Merge Sort

Another commonly used sorting algorithm is merge sort. Merge sort uses a recursive, divide and conquer approach to sorting, which makes it very powerful. It was actually developed to handle sorting data sets that were so large that they couldn’t fit on a single memory device, way back in the early days of computing.

The basic idea of the merge sort algorithm is as follows:

If the container only contains one or two elements, we can quickly sort that container by swapping the elements if needed.
Otherwise, we should divide the container in half and recursively use merge sort on each half.
Once each half is sorted, we can then merge them back together into a single container.

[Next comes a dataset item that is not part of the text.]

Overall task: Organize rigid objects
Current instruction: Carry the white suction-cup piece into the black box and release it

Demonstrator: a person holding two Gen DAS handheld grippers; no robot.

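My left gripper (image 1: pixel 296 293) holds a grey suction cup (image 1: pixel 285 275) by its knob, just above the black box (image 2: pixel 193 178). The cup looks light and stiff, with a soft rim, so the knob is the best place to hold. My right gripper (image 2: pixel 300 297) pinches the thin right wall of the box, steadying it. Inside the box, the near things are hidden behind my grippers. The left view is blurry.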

Once again, Wikipedia has a great animation showing this process:

^[File:Merge-sort-example-300px.gif. (2020, February 22). Wikimedia Commons, the free media repository. Retrieved 00:06, March 24, 2020 from https://commons.wikimedia.org/w/index.php?title=File:Merge-sort-example-300px.gif&oldid=397192885.]

Merge Sort Example

Let’s walk through a simple example and see how it works. First, we’ll start with the same initial array as before, shown in the figure below. To help us keep track, we’ll refer to this function call using the array indexes it covers. It will be mergeSort(0, 9).

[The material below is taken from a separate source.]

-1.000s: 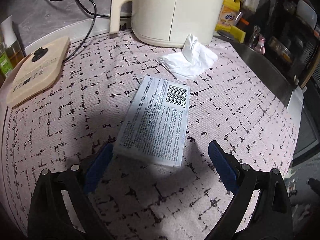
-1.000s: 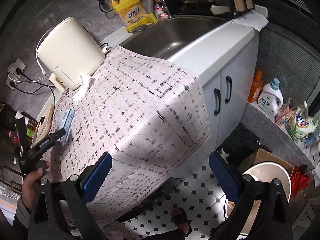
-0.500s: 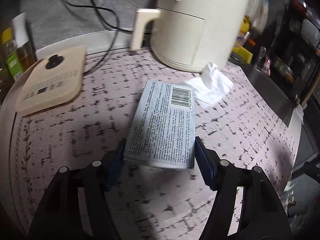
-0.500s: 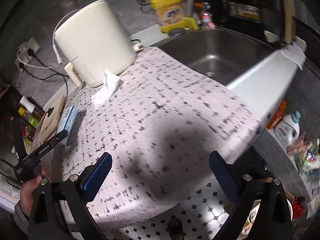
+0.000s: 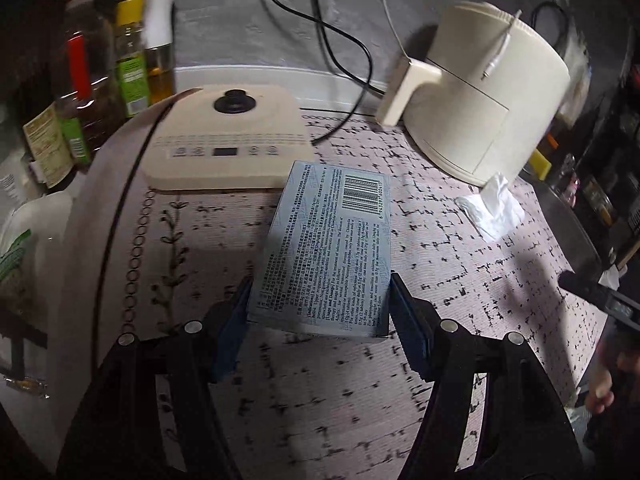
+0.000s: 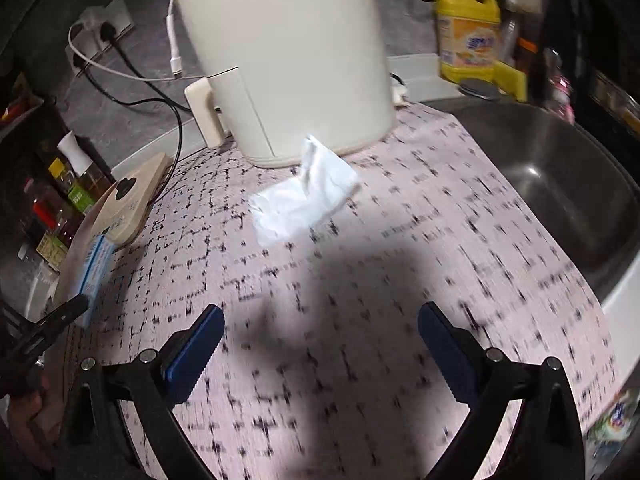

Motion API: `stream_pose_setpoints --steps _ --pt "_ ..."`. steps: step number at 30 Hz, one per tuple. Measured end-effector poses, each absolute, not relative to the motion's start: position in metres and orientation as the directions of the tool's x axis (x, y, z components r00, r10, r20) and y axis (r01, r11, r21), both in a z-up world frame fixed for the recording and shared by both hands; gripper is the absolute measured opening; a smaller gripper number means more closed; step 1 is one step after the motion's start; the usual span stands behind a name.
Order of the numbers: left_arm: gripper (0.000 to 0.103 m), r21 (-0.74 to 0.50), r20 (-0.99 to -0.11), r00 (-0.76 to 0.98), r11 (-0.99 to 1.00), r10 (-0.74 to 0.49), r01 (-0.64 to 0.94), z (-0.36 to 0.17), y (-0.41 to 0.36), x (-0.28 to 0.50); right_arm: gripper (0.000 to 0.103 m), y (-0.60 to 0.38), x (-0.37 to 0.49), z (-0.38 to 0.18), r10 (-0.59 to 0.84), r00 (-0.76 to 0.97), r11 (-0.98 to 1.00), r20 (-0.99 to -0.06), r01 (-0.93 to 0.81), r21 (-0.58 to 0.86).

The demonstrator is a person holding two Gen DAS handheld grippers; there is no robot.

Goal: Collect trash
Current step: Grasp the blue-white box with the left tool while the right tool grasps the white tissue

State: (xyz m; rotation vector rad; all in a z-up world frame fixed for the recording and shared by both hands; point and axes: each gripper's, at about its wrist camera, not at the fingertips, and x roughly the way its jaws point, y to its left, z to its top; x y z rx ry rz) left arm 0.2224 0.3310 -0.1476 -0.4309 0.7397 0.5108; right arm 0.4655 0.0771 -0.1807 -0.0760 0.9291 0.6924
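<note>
My left gripper (image 5: 320,312) is shut on a flat pale-blue medicine box (image 5: 326,252) with a barcode, held just above the patterned counter mat. The box also shows at the left edge of the right wrist view (image 6: 94,268), clamped in the left gripper (image 6: 68,312). A crumpled white tissue (image 6: 306,194) lies on the mat in front of the cream air fryer; it also shows in the left wrist view (image 5: 494,210). My right gripper (image 6: 320,344) is open and empty above the mat, with the tissue ahead of it.
A cream air fryer (image 6: 288,56) stands at the back, with cables to wall sockets. A beige induction cooker (image 5: 228,148) lies left of the box. Oil and sauce bottles (image 5: 128,52) stand far left. A steel sink (image 6: 556,184) and a yellow detergent bottle (image 6: 468,36) are right.
My left gripper closed on the box and lifted it, swinging left toward the induction cooker. My right gripper moved from beyond the counter edge in over the mat toward the tissue.
</note>
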Motion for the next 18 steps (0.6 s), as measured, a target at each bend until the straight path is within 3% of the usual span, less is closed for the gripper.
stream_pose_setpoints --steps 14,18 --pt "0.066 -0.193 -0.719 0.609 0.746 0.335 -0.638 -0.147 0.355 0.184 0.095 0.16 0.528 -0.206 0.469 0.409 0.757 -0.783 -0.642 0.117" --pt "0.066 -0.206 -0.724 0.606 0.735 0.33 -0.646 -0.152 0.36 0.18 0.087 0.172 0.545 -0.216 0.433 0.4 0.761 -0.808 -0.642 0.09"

Since this array contains more than 2 elements, we won’t be able to sort it quickly. Instead, we’ll divide it in half, and sort each half using merge sort again. Let’s continue the process with the first half of the array. We’ll use a thick outline to show the current portion of the array we are sorting, but we’ll retain the original array indexes to help keep track of everything.

Now we are in the first recursive call, mergeSort(0, 4),which is looking at the first half of the original array. Once again, we have more than 2 elements, so we’ll split it in half and recursively call mergeSort(0, 1) first.

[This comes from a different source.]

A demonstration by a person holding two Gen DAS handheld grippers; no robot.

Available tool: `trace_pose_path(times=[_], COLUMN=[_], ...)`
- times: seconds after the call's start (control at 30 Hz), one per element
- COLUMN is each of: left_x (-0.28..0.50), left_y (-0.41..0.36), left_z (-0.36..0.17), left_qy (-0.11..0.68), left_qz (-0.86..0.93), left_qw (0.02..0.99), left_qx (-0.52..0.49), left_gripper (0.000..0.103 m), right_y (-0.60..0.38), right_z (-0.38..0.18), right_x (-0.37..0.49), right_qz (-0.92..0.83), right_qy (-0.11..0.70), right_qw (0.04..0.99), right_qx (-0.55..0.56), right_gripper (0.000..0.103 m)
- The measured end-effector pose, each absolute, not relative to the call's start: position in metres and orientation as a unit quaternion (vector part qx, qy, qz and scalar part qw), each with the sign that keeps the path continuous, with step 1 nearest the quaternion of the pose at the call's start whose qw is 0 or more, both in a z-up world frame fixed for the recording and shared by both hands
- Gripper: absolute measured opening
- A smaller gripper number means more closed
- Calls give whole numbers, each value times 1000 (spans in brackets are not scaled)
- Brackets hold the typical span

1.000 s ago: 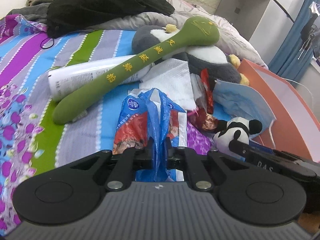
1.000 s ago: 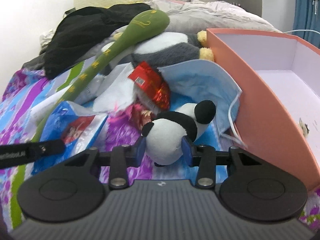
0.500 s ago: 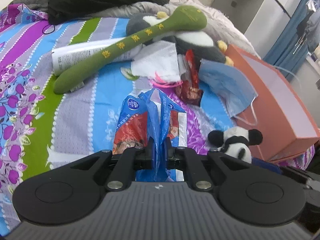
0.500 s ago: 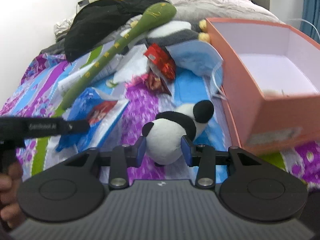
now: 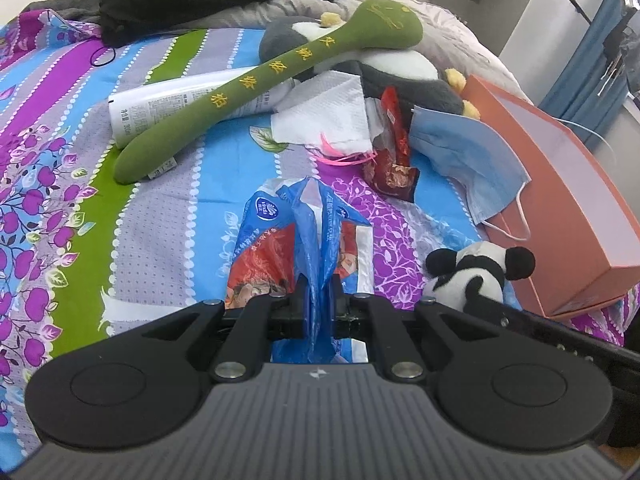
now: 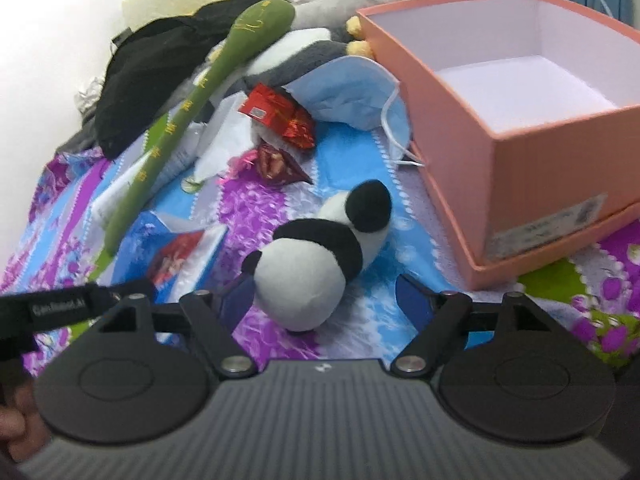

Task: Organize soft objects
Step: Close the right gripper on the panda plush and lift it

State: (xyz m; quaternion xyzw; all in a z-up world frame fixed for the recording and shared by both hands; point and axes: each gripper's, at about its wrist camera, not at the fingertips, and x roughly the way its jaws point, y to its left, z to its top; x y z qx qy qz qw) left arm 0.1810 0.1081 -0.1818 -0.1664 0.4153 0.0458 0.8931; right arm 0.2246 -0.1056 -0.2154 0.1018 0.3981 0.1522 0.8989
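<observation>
Striped floral bedspread (image 5: 80, 216) under panda plush (image 6: 320, 256), pink box (image 6: 520, 168), face mask (image 5: 468, 152).

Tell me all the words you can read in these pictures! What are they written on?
Yellow Chinese characters run along the green plush stick; too distorted to quote.
Blue tissue pack: round logo and print, too small.
White tube: small print, blurred.
Pink box: label, blurred.
Strap by the right gripper: blurred.

Striped floral bed (image 5: 72, 184), blue curtain (image 5: 588, 32)
</observation>
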Motion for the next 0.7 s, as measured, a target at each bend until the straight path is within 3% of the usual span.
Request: trace_pose_path(times=[0.7], left_x=[174], left_y=[126], left_z=[-180], left_qy=[402], left_qz=[60], left_qw=[892], left_qx=[-196], left_gripper=[10], right_y=[-104], right_z=[-210], right_x=[243], right_qz=[132], right_qy=[433], right_qw=[860], right_qx=[236], right_gripper=[80])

At this point, we now have an array with just 2 elements. We can use one of our base cases to sort that array by swapping the two elements, if needed. In this case, we should swap them, so we’ll get the result shown below.

Now that the first half of the smaller array has been sorted, our recursive call mergeSort(0, 1) will return and we’ll look at the second half of the smaller array in the second recursive call, mergeSort(2, 4), as highlighted below.

As we’ve seen before, this array has more than 2 elements, so we’ll need to divide it in half and recursively call the function again. First, we’ll call mergeSort(2, 2).

In this case, the current array we are considering contains a single element, so it is already sorted. Therefore, the recursive call to mergeSort(2, 2) will return quickly, and we’ll consider the second part of the smaller array in mergeSort(3, 4), highlighted below.

Here, we have 2 elements, and this time they are already sorted. So, we don’t need to do anything, and our recursive call to mergeSort(3, 4) will return. At this point, we will be back in our call to mergeSort(2, 4), and both halves of that array have been sorted. We’re back to looking at the highlighted elements below.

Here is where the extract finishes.